▶ _Task requirements_: Your answer should be an exact copy of the data.

▶ _The data_:
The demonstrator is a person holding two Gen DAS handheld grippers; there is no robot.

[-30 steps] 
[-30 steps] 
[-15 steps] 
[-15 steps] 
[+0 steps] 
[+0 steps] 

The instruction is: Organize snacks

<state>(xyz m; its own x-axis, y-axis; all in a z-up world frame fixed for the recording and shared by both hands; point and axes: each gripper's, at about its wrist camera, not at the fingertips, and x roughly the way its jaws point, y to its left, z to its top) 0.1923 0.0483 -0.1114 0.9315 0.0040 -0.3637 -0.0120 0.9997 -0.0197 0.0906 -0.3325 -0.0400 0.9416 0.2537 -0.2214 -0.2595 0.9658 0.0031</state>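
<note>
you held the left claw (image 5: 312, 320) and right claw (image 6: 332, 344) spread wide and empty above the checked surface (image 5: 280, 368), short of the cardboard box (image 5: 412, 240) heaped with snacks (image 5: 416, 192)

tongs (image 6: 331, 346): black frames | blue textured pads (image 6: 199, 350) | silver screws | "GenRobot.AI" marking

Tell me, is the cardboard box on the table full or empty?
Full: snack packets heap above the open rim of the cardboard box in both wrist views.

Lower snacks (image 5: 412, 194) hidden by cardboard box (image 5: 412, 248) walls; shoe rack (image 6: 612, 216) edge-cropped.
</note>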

▶ _Output of the exercise_:
The demonstrator is a person holding two Gen DAS handheld grippers; there is no robot.

[-30 steps] 
[-30 steps] 
[-15 steps] 
[-15 steps] 
[+0 steps] 
[+0 steps] 

The instruction is: Organize snacks

<state>(xyz m; its own x-axis, y-axis; all in a z-up world frame fixed for the recording and shared by both hands; point and axes: each gripper's, at about its wrist camera, not at the fingertips, and x roughly the way its jaws point, y to its left, z to its top) 0.1923 0.0483 -0.1114 0.9315 0.0040 -0.3637 -0.0120 0.9997 -0.0197 0.0906 -0.3325 -0.0400 0.9416 0.2537 -0.2214 -0.2595 0.9658 0.0031</state>
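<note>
you held the left claw (image 5: 312, 320) and right claw (image 6: 332, 344) spread wide and empty above the checked surface (image 5: 280, 368), short of the cardboard box (image 5: 412, 240) heaped with snacks (image 5: 416, 192)

tongs (image 6: 331, 346): black frames | blue textured pads (image 6: 199, 350) | silver screws | "GenRobot.AI" marking

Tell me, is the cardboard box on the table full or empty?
Full: snack packets heap above the open rim of the cardboard box in both wrist views.

Lower snacks (image 5: 412, 194) hidden by cardboard box (image 5: 412, 248) walls; shoe rack (image 6: 612, 216) edge-cropped.
</note>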

What was asked now has a complete answer.